I can imagine you could work around that issue just by once redirecting onto your own site first.

On the surface, sounds like a difficult problem to solve safely. On a related note, I often have the back button not work because I hit back and chrome cached a redirect to some other page and it immediately redirects again before i can even spam back again. Need to long press back to get a longer history to go back further.

This is a really interesting "attack" to see.



Because there's a 300-comment thread on Hacker News[1], where people complain that modern web-apps don't respect the back button (Those people want it to go 'back' in state, inside the webapp, instead of bouncing you back to the previous website they visited.)

They say that it's easy to build a webapp that correctly uses the back button, to go back in state inside the application.

What they don't realize is that it opens up the security hole outlined here. When you allow the page you're on to overwrite your back button's behaviour, you get shit like this.

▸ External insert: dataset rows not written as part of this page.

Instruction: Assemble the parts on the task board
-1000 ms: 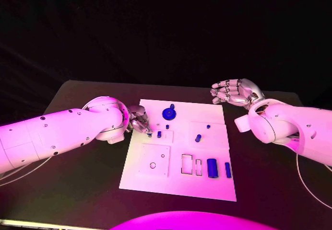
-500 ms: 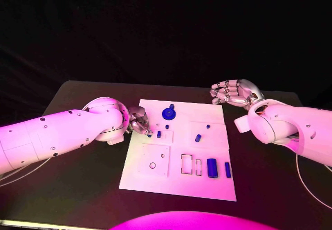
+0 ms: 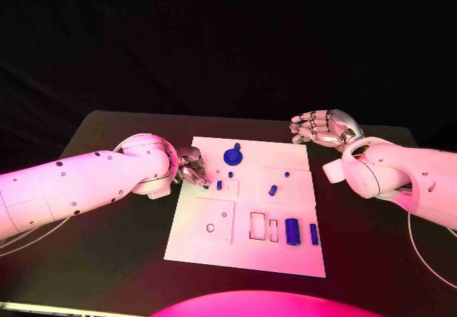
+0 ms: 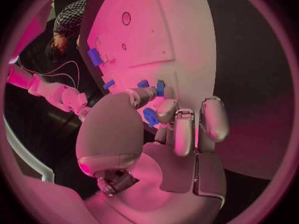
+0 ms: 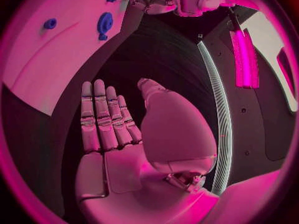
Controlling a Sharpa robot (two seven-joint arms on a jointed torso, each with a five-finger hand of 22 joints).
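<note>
Almost nothing has changed in the last second — both arms keep their places. The left hand (image 3: 191, 166) stays at the left edge of the task board (image 3: 243, 254), its fingers bent down beside the small blue parts (image 3: 218, 185); whether it pinches one, I cannot tell. So the step is still in progress, I judge. The black table (image 3: 105, 251) lies around the board. Farther away, the right hand (image 3: 322, 127) hovers released beyond the far right corner.

My head camera looks down on the task board (image 3: 246, 206) from above. My wrist cameras sit close behind each hand; both also see this board.
</note>
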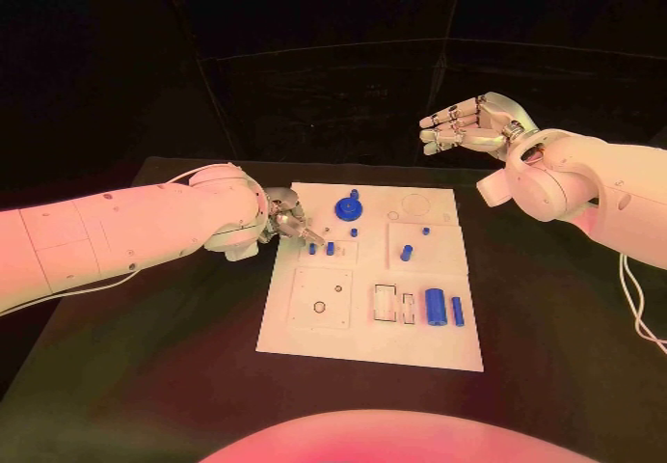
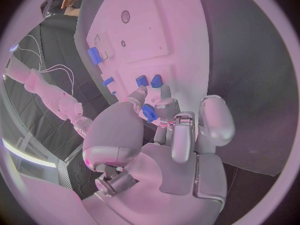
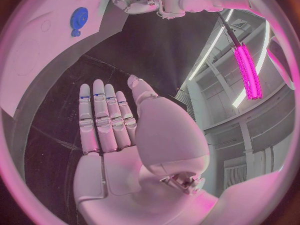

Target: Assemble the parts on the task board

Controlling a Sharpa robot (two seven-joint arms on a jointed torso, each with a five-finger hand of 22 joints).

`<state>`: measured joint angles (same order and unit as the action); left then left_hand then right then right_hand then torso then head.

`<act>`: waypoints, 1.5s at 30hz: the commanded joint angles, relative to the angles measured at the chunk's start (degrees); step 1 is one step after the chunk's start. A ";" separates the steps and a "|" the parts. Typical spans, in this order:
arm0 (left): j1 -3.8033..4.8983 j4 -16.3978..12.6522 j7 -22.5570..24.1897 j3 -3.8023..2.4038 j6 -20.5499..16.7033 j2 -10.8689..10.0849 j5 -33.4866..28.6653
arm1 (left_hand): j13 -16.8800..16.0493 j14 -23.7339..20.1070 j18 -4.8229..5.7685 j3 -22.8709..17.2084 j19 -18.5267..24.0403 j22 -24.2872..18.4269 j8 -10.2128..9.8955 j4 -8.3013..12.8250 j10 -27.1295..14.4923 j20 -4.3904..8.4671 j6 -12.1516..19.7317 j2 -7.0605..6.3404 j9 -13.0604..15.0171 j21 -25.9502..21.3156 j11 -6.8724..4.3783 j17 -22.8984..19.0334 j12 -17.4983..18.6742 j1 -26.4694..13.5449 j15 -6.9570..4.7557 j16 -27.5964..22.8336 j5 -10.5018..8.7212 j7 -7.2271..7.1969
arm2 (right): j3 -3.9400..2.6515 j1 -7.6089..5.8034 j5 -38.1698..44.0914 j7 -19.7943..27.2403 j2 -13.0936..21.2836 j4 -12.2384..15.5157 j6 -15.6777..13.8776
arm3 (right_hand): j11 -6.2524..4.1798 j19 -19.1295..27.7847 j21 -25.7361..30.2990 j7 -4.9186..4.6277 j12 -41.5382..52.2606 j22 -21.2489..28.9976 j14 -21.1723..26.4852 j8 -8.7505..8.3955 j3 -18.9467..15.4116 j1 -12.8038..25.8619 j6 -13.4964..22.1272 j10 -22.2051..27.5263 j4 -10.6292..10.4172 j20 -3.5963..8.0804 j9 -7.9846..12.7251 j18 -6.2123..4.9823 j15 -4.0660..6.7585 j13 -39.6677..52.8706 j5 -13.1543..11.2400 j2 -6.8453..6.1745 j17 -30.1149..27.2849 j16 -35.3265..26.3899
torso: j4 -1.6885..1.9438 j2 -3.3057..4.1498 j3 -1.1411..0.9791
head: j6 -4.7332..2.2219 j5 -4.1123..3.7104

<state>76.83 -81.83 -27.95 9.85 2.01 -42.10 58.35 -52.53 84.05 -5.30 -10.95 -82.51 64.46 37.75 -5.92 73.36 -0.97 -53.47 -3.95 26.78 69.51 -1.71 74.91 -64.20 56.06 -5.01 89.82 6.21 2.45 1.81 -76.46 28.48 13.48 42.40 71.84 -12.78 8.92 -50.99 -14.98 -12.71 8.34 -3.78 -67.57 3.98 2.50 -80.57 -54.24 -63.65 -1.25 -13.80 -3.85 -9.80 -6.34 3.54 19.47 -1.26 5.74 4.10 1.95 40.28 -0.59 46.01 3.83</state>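
Note:
The white task board [image 1: 417, 338] lies in the middle of the black table. My left hand [image 1: 289, 224] sits at the board's left edge near its far corner. It pinches a small blue part [image 2: 149, 112] between thumb and a finger. Just past the fingertips two short blue pegs [image 1: 321, 248] stand in the board, also seen as pegs [image 2: 149, 80] in the left wrist view. A blue gear [image 1: 349, 206] stands at the far side, and a blue cylinder [image 1: 435, 307] lies at the near right. My right hand [image 1: 472, 123] hangs high beyond the board's far right corner, fingers straight, holding nothing.
A raised square plate [image 1: 323, 289] with two holes takes up the board's near left. More small blue parts [image 1: 408, 254] stand toward the board's right half. Black table [image 1: 153, 367] surrounds the board on all sides. A white cable [image 1: 642, 318] hangs from my right arm.

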 commanded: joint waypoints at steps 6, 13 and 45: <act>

[1] https://news.ycombinator.com/item?id=17767260


Most people are just going to hit back until it looks like they're at the right site, so I don't think you'd have to change the previous history, just add your own entry after the one for the site they came from.


That would require storing where they came from as well as waiting for--or forcing--them to visit at least one more page on the attacker's site. So it'd still make backjacking harder.

Maybe pages that immediately redirect on first arrival should also not count toward back history.

Now a more perfect solution would require browsers snapshot where the user cane from then block or warn about pages at the destination that look too similar. Though that seems unnecessarily complex for most users.


Easy, just push multiple history items.